Neuromyelitis optica
Neuromyelitis optica, or Devic disease, typically causes necrotizing demyelinating lesions of the optic nerves and spinal cord. Visual loss may be unilateral, but it is often bilateral, more severe (<20/200 acuity), and more likely to recur than the deficits associated with typical optic neuritis.10 Furthermore, the periorbital pain that is fairly characteristic of optic neuritis may be absent in neuromyelitis optica. Orbital and spinal MRI can reveal extensive regions of signal abnormality and pathologic enhancement. The neuromyelitis optica–immunoglobulin G autoantibody appears to be a useful marker, with reported 76% sensitivity and 91% specificity in a North American population.11 OCT imaging often shows the development of profound loss of retinal nerve fiber layer to less than 60 μm in the affected eye.
Ischemic optic neuropathy
Nonarteritic anterior ischemic optic neuropathy (NAION) is a common cause of unilateral optic neuropathy in adults over age 50. Potential risk factors include diabetes and hypertension, nocturnal hypotension (possibly precipitated by antihypertensive therapy),12 sleep apnea, and the use of phosphodiesterase inhibitors.13 NAION is a clinical diagnosis, relying heavily on the findings of moderate to severe disc edema (often in a wedge-shaped distribution), typically with nerve fiber hemorrhages (figure 3C). Altitudinal visual field loss is common (figure 3D) and pain is virtually universally absent. Inspection of the fellow eye often demonstrates a crowded optic nerve head (with small cup-to-disc ratio). The clinical profile of NAION and optic neuritis may occasionally overlap, and care must be taken to distinguish the two.14 Often, a reliable way to distinguish these entities is by observation, since visual recovery is markedly better for optic neuritis than for NAION. Many patients with NAION will have a stable visual deficit; there can be spontaneous improvement in the first 6 months, although in many patients this reflects improved ability with eccentric fixation.15 OCT imaging may show segmental loss of the retinal nerve fiber layer.
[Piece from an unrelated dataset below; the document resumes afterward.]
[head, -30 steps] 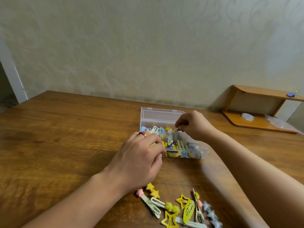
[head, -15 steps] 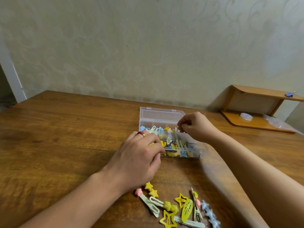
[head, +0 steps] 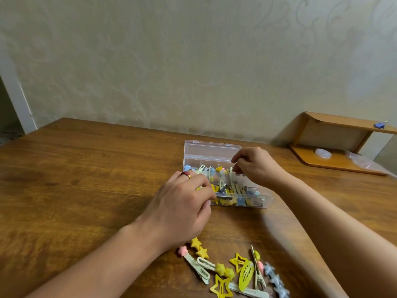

Arteritic anterior ischemic optic neuropathy (AAION) is usually related to giant cell arteritis (GCA), and may cause severe visual loss without early diagnosis and treatment. The prevalence of GCA increases with age, and is rare under the age of 60. The condition is associated with polymyalgia rheumatica, consisting of proximal myalgia and arthralgia, as well as with jaw claudication, fever, malaise, and scalp tenderness. When severe visual loss is present due to GCA, the disc typically appears chalky-white and edematous (figure 3E). The coexistence of retinal ischemia (cotton-wool spots) and disc swelling is highly suggestive of AAION. The diagnosis of GCA is suggested by an elevated erythrocyte sedimentation rate and C-reactive protein, and confirmed by evidence of giant cells and endovascular inflammation on temporal artery biopsy. In suspected cases, treatment with corticosteroids should be initiated promptly, without delay for a biopsy to be obtained.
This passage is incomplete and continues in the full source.